Tumor inhibition in xenograft model of diffuse intrinsic pontine glioma via ultra-low and low-frequency magnetic field therapy

A low-frequency (DC-22.05 kHz), time-varying magnetic field signal (rfe_A1A) was tested against the human-derived SF8628 cell line, a diffuse intrinsic pontine glioma (DIPG). This study was done to determine the efficacy and mechanism of action of the rfe_A1A signal, in vitro and in vivo. In vitro, an acellular tubulin polymerization assay and an SF8628 cell culture assay increased tubulin polymerization rates and reduced cell division, respectively. Mouse survival models of DIPG, subsequently exposed to the rfe_A1A signal, demonstrated significantly longer survival times and biomarker changes in Ki67 expression, consistent with a slowdown in cell-division rates.
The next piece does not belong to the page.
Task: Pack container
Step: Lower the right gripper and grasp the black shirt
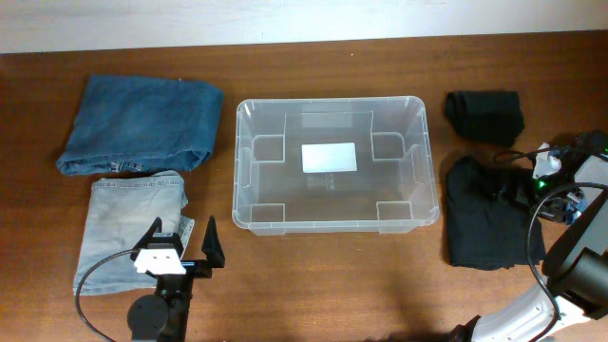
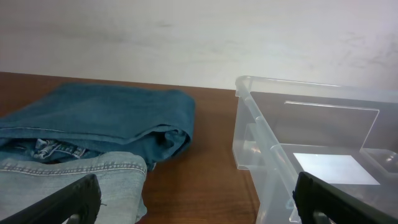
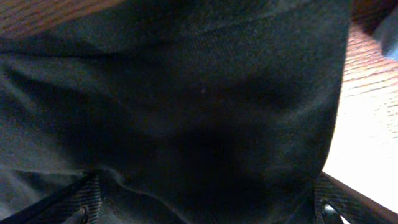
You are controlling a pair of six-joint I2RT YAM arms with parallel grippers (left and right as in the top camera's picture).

The rfe_A1A signal significantly increased survival time in a DIPG model, a novel strategy tested in clinical studies and compassionate use cases. We tested a magnetic field signal (rfe_A1A) for its ability to slow down tumor growth. These tests included non-cell-based tests for how the signal works (protein assays), cell-based tests in a cancer cell line called SF8628 (slowing down the rate of how fast cells divide) and in mouse models of this disease (testing the rfe_A1A signal to see if mice – implanted with tumors- survive longer than the non-treated mice). Mice treated with the rfe_A1A signal survived longer than the non-treated mice. This new method of slowing down tumors has no observable side effects, does not damage other organs, and has the potential of prolonging survival and quality of life in children with DIPG and in adults with a brain cancer called glioblastoma.